森 アジア人は欧米の人に比べ、インスリンの分泌が少なく糖尿病になりやすいということを聞いたことがありますが、例えばインスリンの分泌能力は加齢によって影響を受けるのでしょうか。
石井 はい、加齢とともに分泌能力そのものが落ちてきます。若い頃は筋トレした後でおにぎりを食べてもタンパク質の合成が上がるんですけど(笑)、高齢になってくるとトレーニング後の糖質補給だけではタンパク質の合成スイッチがオンにならない。それはインスリンの分泌が若い人に比べると下がってきているからだろうと考えられています。
糖質摂取の重要性
森 今日のお話を聞いてきて、日常はGI値が低い炭水化物をきちんと摂って、トレーニングの直後はGI値が高めのものを摂るということでいいのでしょうか。
石井 トレーニング直後はインスリンをサッと分泌してもらえるものの方が、筋肉を作るという観点ではグリセミック指数が高いものを摂取するのがいいと思います。
森 シェイプを意識している方は、どうしてもGI値が低いものっていうのをモットーにされていて……。
石井 そういう人はたぶん普段も甘いものを極力避けたり、いろんな我慢をしていると思うので、トレーニングした直後だけ、ご褒美に甘い物を食べましょう(笑)。そうすると運動した後にインスリンの恩恵を得て、筋肉にはよりよい影響がある可能性があります。
森 トレーニング直後とかに素早く糖質を摂り込みたいとしたら、脂質は一緒に入ってしまわない方がいいですね?
石井 トレーニング直後の脂質はあまり意味がないので、糖質とタンパク質の組み合わせがいいと思いますが、でもご褒美のつもりで好きなもの、ケーキとかを摂っても構わないと思います(笑)。
森 それは皆さんにとってだいぶ嬉しい情報ですね(笑)。
石井 直方(いしい なおかた)
1955年、東京都出身。
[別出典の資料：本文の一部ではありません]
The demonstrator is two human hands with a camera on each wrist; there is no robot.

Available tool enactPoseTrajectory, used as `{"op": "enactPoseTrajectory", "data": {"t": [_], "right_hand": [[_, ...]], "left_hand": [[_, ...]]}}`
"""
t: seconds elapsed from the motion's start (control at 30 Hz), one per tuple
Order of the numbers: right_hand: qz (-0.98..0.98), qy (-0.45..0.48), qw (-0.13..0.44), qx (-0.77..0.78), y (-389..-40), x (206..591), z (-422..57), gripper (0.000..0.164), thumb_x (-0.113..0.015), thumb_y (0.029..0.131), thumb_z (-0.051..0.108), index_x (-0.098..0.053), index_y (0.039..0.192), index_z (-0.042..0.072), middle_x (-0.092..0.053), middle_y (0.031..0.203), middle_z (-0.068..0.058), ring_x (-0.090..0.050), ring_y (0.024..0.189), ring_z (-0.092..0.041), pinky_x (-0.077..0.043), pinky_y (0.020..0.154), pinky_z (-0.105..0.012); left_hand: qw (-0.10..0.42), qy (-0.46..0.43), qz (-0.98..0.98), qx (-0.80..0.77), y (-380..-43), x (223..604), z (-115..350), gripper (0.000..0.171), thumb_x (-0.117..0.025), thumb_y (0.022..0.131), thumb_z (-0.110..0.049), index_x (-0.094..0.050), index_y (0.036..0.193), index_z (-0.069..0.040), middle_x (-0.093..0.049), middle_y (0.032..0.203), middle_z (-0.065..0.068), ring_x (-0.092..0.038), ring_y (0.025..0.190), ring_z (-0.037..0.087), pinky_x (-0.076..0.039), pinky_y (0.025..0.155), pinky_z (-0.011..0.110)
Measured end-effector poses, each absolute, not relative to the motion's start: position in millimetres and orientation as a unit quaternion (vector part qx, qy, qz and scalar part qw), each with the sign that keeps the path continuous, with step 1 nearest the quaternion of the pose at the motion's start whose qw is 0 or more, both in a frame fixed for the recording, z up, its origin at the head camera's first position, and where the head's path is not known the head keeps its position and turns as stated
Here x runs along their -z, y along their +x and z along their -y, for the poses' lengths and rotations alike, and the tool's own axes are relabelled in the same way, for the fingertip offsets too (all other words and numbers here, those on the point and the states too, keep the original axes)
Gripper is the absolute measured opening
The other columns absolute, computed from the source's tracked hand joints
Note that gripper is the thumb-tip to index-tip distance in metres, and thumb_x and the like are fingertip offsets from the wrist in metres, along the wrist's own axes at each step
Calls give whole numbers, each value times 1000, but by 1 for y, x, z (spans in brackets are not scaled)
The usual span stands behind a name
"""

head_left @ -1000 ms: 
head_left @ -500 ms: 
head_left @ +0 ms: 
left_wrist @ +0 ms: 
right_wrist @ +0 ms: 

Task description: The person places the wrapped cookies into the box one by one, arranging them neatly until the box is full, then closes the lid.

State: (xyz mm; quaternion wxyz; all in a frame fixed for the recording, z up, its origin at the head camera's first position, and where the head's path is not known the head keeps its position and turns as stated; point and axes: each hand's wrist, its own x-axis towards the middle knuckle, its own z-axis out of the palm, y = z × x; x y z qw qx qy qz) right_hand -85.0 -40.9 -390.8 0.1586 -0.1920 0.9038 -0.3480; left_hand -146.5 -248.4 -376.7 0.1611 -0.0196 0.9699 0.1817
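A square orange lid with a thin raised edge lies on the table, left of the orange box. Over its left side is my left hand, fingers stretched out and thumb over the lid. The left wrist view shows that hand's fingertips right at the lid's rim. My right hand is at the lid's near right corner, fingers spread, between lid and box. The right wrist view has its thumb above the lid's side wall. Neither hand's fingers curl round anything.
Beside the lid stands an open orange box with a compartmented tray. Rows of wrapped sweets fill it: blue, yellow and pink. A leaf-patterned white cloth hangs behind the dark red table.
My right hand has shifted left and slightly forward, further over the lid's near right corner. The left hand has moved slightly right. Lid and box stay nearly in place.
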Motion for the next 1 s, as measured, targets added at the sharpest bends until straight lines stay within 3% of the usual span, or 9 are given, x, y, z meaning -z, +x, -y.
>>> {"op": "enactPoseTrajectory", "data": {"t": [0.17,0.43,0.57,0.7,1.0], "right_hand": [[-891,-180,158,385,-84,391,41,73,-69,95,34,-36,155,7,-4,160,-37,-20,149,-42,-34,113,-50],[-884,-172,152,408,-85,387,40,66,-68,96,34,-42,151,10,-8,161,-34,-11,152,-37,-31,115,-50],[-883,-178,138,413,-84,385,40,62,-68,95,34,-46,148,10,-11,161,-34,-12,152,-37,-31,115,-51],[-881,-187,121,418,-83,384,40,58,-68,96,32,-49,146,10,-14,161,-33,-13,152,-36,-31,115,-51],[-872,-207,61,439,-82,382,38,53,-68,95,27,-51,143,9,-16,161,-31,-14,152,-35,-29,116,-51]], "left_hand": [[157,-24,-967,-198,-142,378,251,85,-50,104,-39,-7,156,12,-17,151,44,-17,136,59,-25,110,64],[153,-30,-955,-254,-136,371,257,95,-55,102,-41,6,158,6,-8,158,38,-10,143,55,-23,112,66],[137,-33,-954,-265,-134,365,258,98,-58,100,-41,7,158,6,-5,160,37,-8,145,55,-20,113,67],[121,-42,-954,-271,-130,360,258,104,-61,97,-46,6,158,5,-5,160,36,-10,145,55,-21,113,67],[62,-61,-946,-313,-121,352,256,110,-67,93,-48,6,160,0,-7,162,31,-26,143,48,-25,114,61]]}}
東京大学大学院教授、理学博士。
全日本ボディビル選手権優勝(81・83年)、アジアボディビル選手権優勝(82年)ほか、ボディビル競技での輝かしい実績を誇る。トレーニングをテーマに次々にベストセラーを世に送り出す“筋肉博士”。
森 弘子(もり ひろこ)
ソライナ株式会社にて、プロテインや健康食品の企画・開発を行う。ボディフィットネスでは東京大会4連覇、2016年には8年ぶりに大会に復帰し、関東オープン・フィットネスビキニ163cm超級で優勝を飾る。